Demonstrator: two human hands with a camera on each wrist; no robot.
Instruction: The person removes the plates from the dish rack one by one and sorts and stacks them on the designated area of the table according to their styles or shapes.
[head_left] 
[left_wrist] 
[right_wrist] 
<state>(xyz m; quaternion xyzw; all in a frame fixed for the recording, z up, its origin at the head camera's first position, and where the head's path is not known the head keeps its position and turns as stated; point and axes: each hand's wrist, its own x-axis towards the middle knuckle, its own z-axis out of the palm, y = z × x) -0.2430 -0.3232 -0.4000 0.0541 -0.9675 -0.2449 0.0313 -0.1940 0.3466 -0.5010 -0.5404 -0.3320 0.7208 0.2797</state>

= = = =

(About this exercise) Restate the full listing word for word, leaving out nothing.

(Task response)
Demonstrator: two human hands with a camera on each wrist; no robot.
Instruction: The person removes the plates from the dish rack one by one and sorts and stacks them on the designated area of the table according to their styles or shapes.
[head_left] 
[left_wrist] 
[right_wrist] 
<state>(xyz m; quaternion xyzw; all in a frame fixed for the recording, z up, its origin at the head camera's first position, and where the head's path is not known the head keeps its position and turns as stated; point and axes: each hand's wrist, its own x-axis towards the middle knuckle, its own z-axis out of the palm, y = z × x) -0.2430 -0.3232 -0.4000 0.0541 -0.9675 -0.2449 0.0313 -0.1940 0.3466 -0.5010 -0.5404 -0.3320 0.7208 0.2797</state>

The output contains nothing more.